> YOUR ASSIGNMENT: Within the entries below, find the portion that opens with the line containing "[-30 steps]" and closes with the line containing "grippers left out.". Retype that portion exactly and only.

> DATA EXTRACT:
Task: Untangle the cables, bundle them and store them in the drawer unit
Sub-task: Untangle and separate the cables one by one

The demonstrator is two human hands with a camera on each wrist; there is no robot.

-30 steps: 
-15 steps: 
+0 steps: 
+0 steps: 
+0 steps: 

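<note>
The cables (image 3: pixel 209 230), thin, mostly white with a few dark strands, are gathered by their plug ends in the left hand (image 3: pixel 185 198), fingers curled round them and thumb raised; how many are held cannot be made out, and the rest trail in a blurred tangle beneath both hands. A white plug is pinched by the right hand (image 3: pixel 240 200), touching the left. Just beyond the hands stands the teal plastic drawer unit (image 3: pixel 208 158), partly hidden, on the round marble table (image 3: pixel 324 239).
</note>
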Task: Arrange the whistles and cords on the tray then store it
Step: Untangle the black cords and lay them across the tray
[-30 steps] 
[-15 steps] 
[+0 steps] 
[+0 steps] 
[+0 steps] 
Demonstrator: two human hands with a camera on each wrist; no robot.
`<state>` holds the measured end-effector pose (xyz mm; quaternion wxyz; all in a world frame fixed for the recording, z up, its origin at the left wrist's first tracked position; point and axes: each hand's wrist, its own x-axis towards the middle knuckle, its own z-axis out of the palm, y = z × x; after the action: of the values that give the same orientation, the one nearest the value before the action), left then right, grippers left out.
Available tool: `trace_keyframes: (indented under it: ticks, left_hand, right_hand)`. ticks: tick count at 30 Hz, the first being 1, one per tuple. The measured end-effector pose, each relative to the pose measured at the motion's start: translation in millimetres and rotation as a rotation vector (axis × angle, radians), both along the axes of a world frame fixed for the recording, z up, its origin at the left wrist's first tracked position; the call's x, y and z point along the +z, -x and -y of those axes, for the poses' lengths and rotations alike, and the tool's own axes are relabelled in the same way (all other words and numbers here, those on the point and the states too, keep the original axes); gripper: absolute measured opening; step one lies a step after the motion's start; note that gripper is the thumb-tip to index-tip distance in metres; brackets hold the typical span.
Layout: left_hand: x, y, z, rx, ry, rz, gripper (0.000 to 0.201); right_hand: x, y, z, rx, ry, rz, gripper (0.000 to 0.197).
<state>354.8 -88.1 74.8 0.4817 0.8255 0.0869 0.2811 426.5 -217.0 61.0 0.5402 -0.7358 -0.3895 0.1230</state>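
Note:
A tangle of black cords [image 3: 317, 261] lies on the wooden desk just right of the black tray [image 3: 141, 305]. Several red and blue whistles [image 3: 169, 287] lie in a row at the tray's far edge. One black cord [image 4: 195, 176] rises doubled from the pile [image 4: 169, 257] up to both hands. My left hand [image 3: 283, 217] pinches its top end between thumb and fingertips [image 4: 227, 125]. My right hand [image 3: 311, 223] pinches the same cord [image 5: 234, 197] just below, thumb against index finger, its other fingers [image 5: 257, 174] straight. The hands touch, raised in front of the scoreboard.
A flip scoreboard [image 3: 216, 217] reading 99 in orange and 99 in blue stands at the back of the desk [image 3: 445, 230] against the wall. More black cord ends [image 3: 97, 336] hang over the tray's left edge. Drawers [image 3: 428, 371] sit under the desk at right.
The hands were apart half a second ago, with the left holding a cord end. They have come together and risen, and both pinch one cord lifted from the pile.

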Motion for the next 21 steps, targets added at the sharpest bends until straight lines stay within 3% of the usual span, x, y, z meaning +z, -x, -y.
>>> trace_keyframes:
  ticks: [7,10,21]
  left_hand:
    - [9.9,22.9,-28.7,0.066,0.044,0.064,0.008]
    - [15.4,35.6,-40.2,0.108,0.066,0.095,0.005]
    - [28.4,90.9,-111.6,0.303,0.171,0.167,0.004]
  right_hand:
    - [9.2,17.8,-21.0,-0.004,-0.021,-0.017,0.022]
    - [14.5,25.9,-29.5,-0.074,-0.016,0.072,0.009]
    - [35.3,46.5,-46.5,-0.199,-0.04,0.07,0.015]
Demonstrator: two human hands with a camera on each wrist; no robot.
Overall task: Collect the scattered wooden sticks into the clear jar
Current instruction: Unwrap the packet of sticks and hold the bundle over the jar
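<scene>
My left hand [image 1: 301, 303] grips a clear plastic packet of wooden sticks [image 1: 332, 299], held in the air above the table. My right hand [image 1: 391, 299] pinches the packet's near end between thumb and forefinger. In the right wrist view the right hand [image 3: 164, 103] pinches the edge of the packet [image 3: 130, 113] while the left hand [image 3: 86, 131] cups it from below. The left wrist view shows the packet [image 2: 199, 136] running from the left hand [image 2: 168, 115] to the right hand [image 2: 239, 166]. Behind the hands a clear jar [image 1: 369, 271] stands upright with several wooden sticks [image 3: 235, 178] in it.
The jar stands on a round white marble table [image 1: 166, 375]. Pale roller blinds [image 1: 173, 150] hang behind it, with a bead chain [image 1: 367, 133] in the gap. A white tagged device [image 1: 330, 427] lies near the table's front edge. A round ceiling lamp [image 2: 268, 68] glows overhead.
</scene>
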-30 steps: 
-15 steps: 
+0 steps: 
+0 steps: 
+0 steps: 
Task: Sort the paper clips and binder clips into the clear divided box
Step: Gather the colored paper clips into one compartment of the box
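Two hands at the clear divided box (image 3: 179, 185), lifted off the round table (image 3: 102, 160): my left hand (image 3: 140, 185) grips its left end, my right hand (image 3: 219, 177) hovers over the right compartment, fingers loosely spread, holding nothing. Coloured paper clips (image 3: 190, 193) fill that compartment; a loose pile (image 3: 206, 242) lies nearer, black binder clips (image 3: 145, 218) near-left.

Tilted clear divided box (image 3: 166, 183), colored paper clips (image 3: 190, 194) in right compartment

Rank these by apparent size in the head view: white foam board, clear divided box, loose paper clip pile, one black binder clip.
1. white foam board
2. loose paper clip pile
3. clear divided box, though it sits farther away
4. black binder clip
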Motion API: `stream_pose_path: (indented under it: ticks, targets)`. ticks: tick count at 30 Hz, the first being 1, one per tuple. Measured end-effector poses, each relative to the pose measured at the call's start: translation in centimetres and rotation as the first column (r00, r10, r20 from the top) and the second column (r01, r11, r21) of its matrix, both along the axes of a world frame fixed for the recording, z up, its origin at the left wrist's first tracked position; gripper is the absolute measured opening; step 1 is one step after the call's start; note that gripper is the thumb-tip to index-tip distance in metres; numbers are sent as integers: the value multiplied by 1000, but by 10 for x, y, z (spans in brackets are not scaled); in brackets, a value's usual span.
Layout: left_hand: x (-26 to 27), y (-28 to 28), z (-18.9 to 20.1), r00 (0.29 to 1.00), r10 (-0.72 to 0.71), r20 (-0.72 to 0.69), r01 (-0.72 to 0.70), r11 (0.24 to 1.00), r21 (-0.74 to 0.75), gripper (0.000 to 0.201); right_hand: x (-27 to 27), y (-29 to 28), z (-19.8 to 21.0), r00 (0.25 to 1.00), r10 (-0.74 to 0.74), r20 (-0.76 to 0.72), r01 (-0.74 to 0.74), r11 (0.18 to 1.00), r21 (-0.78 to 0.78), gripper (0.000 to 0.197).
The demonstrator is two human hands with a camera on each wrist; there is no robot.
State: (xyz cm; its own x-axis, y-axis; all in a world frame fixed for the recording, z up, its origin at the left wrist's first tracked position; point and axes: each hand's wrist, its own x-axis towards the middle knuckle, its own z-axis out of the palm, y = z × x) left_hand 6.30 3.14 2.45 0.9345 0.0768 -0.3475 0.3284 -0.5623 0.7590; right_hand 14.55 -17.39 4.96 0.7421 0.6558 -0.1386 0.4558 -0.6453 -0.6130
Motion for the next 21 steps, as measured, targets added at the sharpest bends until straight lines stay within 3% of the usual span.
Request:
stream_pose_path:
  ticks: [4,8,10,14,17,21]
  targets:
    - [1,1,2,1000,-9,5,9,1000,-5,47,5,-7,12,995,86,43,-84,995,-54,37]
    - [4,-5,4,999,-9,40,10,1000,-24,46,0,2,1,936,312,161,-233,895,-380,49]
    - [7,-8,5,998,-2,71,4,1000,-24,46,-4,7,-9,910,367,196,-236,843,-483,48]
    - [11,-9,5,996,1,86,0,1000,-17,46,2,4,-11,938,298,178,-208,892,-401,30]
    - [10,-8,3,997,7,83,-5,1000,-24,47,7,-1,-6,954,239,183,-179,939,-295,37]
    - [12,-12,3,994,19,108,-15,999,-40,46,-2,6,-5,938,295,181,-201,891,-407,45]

> RESPONSE AREA:
[-30 steps] 
[-15 steps] 
[+0 steps] 
[+0 steps] 
[+0 steps] 
Demonstrator: two human hands with a camera on each wrist; no robot.
`<state>` holds the measured end-effector pose (xyz mm; quaternion wxyz; all in a world frame fixed for the recording, z up, its origin at the left wrist's first tracked position; point and axes: each hand's wrist, its own x-axis towards the middle knuckle, its own z-axis out of the palm, y = z × x; after the action: of the values that give the same orientation, the one nearest the value before the action), left then right, grippers left out.

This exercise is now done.